Halık Nazar, Kur’an yasaklanmasıyla ilgili olarak şöyle anlatmıştı:
Sovyetler Birliği Başkanı Stalin’in döneminde, Tacikistan’da Kuran öğreniminin yasaklanması üzerine; kırsal bölgelerde dağların zirvelerine yakın ücra yerlerde evler yaptık ve köylerden Kuran öğrenmek isteyen çocuklarımızı oraya götürüp, hocalarımız tarafından Kuran’ı öğrettik. Kasaba ve şehirlerdeyse, evlerimizin altlarını kazarak oluşturduğumuz odalarda, gizlice Kur’an eğitimi veriyorduk. Böylece çocuklarımıza dinimizi gizlice öğrettik.

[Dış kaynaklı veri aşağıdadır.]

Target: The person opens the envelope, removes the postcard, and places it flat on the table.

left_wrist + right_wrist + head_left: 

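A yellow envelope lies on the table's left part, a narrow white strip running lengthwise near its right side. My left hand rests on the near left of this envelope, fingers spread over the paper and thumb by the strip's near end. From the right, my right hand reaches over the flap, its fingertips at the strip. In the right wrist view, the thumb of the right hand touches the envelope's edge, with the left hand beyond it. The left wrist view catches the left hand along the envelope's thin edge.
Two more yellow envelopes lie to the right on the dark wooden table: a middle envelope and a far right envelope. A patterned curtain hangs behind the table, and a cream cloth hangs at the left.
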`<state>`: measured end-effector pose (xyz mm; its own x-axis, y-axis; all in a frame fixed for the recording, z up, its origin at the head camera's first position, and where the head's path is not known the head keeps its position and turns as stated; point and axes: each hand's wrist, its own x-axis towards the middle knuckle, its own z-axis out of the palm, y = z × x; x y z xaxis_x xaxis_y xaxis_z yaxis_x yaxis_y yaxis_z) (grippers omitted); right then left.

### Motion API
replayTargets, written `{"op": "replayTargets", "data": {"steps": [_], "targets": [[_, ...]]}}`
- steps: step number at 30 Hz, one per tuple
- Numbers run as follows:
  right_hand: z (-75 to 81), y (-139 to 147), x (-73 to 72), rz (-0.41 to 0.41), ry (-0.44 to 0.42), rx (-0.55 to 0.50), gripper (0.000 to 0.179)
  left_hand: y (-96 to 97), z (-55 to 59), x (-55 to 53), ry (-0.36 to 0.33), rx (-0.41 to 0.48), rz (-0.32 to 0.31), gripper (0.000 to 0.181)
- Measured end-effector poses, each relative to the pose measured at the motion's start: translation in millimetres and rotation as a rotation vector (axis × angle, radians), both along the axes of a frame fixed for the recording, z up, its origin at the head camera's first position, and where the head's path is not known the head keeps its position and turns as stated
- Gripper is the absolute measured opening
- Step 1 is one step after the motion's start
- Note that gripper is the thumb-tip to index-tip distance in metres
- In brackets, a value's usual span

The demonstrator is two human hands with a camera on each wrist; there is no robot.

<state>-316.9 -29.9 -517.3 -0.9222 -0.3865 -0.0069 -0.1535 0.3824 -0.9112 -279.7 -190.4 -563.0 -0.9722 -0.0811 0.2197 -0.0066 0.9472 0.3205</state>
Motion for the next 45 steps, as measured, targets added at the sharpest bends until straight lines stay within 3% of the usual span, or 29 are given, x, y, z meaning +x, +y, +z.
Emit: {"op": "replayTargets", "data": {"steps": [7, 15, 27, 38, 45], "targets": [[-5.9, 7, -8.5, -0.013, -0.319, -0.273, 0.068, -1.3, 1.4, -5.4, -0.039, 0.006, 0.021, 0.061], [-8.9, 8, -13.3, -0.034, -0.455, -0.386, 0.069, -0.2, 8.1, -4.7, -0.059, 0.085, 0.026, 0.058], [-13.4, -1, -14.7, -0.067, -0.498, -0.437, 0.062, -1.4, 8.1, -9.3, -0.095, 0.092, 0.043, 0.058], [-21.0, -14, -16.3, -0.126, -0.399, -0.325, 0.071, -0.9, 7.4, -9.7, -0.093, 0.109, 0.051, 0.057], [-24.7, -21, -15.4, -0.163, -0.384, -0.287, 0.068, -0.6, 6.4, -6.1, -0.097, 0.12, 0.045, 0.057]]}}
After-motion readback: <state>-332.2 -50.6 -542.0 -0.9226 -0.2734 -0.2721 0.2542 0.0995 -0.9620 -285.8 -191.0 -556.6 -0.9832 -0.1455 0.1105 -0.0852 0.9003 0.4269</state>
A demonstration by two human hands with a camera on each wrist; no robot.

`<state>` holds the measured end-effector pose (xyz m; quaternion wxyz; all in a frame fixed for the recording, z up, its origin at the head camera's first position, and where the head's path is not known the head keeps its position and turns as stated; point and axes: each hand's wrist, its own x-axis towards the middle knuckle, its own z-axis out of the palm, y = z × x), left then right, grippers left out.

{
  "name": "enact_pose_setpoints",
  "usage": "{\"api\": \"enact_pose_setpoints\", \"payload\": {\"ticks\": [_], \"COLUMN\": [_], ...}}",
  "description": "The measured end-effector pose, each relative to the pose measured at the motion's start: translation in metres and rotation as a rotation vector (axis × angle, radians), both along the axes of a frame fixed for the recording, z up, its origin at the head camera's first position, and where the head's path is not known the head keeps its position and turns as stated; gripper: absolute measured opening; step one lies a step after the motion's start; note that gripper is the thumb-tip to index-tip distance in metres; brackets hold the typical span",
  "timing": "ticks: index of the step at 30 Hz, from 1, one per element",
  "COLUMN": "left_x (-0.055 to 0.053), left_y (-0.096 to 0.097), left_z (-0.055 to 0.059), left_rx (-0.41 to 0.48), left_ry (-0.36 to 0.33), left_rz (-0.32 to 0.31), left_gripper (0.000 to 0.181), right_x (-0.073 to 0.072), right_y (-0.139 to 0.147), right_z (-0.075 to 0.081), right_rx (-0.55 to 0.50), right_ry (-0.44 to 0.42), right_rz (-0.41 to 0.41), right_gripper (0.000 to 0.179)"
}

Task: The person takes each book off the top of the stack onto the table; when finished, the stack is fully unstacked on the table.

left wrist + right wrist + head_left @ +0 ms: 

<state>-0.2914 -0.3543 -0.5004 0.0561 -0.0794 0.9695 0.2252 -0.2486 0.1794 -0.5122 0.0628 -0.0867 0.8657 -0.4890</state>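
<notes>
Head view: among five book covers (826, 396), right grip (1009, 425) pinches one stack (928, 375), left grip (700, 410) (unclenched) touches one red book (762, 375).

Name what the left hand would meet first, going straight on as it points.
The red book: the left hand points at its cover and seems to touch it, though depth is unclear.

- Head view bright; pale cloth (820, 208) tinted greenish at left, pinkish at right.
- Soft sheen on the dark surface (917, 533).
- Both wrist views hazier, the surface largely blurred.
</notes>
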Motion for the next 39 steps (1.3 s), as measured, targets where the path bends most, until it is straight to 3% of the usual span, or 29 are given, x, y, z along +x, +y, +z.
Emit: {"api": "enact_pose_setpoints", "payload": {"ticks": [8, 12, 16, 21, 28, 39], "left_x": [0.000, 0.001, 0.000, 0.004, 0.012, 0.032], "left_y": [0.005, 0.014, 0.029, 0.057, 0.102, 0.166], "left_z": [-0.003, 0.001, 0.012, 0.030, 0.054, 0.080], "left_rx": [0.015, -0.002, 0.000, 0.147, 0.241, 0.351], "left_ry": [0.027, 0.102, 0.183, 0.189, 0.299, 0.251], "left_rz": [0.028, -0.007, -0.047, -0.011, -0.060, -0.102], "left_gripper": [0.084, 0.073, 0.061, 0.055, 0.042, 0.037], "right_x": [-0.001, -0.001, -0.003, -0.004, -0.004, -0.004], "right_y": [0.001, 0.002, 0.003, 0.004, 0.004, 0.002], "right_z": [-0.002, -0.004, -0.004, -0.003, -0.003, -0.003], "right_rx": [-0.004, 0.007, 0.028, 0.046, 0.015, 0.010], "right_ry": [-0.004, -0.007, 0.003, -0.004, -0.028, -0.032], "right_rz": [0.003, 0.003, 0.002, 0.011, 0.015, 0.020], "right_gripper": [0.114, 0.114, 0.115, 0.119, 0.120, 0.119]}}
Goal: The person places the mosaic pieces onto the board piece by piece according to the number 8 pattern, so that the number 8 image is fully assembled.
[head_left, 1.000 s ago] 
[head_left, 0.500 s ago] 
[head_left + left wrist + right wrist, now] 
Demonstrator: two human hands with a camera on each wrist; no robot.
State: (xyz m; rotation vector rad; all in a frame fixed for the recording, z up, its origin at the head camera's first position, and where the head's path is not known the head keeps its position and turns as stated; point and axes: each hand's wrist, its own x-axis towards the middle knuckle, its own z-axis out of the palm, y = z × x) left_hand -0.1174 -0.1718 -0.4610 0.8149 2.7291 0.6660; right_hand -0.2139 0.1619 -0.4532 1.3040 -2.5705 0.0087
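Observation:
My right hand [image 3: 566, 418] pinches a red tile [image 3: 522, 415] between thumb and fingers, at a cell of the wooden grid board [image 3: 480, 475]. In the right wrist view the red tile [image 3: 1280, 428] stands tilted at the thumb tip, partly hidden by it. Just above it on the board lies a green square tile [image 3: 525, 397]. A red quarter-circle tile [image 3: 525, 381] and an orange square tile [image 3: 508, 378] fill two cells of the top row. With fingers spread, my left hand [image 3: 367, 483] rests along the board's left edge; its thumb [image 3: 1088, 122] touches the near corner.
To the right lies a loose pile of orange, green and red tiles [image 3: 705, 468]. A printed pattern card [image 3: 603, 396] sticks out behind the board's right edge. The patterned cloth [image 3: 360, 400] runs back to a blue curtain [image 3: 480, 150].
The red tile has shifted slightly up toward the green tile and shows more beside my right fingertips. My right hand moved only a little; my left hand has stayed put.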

Müslüman Boşnak kardeşlerimizin çektiği sıkıntıları, Hırvat ve Sırplar tarafından uygulanan zulümleri, Türkiye Müslümanlarına duyurmak için 1992 yılı Kasım ayında, Bosna Hersek’e gitmiştim. Gorni Vakıf şehrinde tanıştığım Hafız Fahriya Hacıabdiç de, Tito döneminde İslam ve Kuran’ın nasıl yasaklandığını anlatmıştı.
Soğuk Savaş dönemini, şöyle bir hatırlayalım. Dünya, iki büyük kutba ayrılmıştı. Komünist Blok ve Kapitalist Blok.
Her iki blok ‘İslam düşmanlığı’ hususunda hemfikirdiler.
Türkiye Cumhuriyeti güya ‘Hür Dünya’ diye adlandırılan, Kapitalist Blok tarafında yer almıştı. Ama İslami inanç ve Kuran eğitiminin engellenmesi hususunda, Komünist Sovyetler Birliği Lideri Stalin’den geri kalmamıştı.
Bazı yazarlar televizyonlara çıkıp, Mustafa Kemal döneminde Kur’an’a ve İslam’a yasak getirilmediğini, hararetle savunuyor ve o zaman dilimiyle ilgili anlatılanların, yalan ve uydurma olduğunu iddia ediyorlar.
Gerçekler saklanamaz ki, bir gün mutlaka açığa çıkar…
İrtica*
Babamın mescidinde çocuklara yaptığı Kur’an dersleri, yasağın şiddeti arttıkça, arada bir kesiyor, sonra tekrar başlıyordu. Polislerin gelip gitmesi 1934-35 yıllarında şıklaştı. Baskı arttı. Derslere sık sık ara vermek zorunda kalındı.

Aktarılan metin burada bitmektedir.